Second is the financial factor. The total revenue of British India comes to app Rs 195 crores of which provinces raise app Rs 74 crores and Rs 121 crs by the Central government. When one considers that the Central govt responsibility is only of maintaining peace and does not discharge any functions with relation to the progress of the people, they might ask whether the Central government is necessary. This burden of maintaining the Central Government is unevenly distributed over different provinces for e.g. Bombay province raised Rs 12 crs while revenue raised by Central government from central sources was Rs 22 crs. Corresponding figures for Punjab were Rs 11.35 crs and Rs 1.18 crs, N.W.F. P. Rs 1.80 crs and Rs .09 crs.
Although the Hindus are the strongest supporters of the Central government they could demand its abolition for financial considerations while the Muslims may do so for communal considerations. If this were to happen after the foundation of the new constitution, envisaging one Central government, it would be the greatest disaster.
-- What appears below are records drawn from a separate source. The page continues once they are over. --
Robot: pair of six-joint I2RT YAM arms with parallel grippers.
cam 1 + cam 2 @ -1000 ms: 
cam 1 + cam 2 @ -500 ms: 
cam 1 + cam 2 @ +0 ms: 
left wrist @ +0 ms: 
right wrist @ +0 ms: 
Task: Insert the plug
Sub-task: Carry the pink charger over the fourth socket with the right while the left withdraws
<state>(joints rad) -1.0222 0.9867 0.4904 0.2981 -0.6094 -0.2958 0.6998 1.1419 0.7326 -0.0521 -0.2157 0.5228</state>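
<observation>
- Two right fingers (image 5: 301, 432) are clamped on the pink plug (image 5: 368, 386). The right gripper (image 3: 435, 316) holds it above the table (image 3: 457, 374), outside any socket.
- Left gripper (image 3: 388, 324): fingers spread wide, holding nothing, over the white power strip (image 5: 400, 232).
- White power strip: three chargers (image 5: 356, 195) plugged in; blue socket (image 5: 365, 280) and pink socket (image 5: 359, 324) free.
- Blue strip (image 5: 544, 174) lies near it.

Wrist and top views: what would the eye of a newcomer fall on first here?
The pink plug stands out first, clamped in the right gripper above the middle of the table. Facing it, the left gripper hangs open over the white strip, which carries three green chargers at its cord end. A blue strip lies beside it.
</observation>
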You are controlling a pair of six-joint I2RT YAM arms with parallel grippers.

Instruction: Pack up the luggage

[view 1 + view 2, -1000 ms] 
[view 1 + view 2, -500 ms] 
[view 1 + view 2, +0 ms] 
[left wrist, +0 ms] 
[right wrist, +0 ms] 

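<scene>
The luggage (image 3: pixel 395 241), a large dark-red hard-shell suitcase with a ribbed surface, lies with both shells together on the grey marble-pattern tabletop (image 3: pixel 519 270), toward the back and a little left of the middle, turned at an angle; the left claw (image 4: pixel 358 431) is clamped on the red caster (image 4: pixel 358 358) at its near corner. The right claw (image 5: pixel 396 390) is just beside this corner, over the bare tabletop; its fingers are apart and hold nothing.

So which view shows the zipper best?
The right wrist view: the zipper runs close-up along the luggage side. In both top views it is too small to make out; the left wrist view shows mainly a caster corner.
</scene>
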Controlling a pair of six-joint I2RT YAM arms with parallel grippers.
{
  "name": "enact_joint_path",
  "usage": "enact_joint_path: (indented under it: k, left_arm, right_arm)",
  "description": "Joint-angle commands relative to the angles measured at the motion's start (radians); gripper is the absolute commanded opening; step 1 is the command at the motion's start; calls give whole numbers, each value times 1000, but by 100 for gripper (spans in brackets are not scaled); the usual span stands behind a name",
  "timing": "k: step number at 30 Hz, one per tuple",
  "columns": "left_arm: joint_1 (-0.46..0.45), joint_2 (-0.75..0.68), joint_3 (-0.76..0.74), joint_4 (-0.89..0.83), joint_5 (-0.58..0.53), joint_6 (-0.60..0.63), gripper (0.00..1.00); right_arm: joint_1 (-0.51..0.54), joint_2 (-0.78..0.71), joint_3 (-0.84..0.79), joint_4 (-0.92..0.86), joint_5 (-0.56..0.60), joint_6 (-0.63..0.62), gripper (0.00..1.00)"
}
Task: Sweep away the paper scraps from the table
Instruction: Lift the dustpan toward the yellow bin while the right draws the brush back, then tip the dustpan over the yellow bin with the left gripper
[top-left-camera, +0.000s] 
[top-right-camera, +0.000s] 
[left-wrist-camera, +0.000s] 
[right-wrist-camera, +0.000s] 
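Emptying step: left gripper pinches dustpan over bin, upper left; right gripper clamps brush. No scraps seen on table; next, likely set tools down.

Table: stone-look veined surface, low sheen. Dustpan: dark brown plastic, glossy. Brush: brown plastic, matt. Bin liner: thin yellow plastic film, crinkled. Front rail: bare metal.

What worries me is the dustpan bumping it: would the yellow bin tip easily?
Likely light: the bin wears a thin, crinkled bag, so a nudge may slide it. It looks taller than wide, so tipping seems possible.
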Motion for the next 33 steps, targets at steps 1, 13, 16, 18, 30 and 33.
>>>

There can be no doubt that PAK is a scheme which Indians will have to resolve upon at the next revision of the Constitution and if there is no escape from deciding upon it, then it, would be a fatal mistake if the people approached it without a proper understanding of the question. Every Indian must read a book on PAK if not this, then some other if he wants to help his country to steer a clear path.
The reader will find two things in this book, which I am sure, are good. One that the book has material, which may be helpful, and to gain access to which he will have to labor a great deal. Indeed the book contains an epitome of India’s political and social history during the last twenty years (‘1920-1940 i.e. from the Khilafat Movement to date’), which is necessary for every Indian to know.
Two he will find that there is no partisanship. The aim is to expose to the scheme of PAK in all its aspects and not to advocate it. The aim is to explain not convert. Surely I have views on PAK. 2 things may be said about my views. One wherever they have been expressed they have been reasoned out. Two they are thoughts and not views. In other words, I have an open mind, though not an empty mind. In presenting facts I have placed before him both sides of the question and have left him to form his own opinion on it.
The reader may complain that I have been provocative in stating the relevant facts. I apologize freely and gladly for the same. I have no intention to hurt. I had only one purpose that is to force the attention of the indifferent and the casual reader upon the issue dealt with in the book. I ask the reader to put aside any irritation that he may fell with me and concentrate his thoughts on this tremendous issue: Which is to be, PAK or no PAK?
‘Friends here ends the introduction. I reproduce some excerpts from the last three pages of the book.’ Inspite of all this the Hindus will not give up the illusion that PAK is only the fancy of Mr Jinnah and that it has no support from the Muslim masses or leaders. These are the reasons why I have addressed so a large part of the argument to the Hindus. A thick and impervious wall of false sentiments and illusions has prevented the Hindu from receiving fresh light. It is because of this that I felt the grave necessity of applying my batteries. I do not know how far I have succeeded but I am satisfied that I have done my duty. If the Hindus don’t do theirs they will be plagued by the very consequences for which they are laughing at Europe and they perish in the same way as Europe is perishing.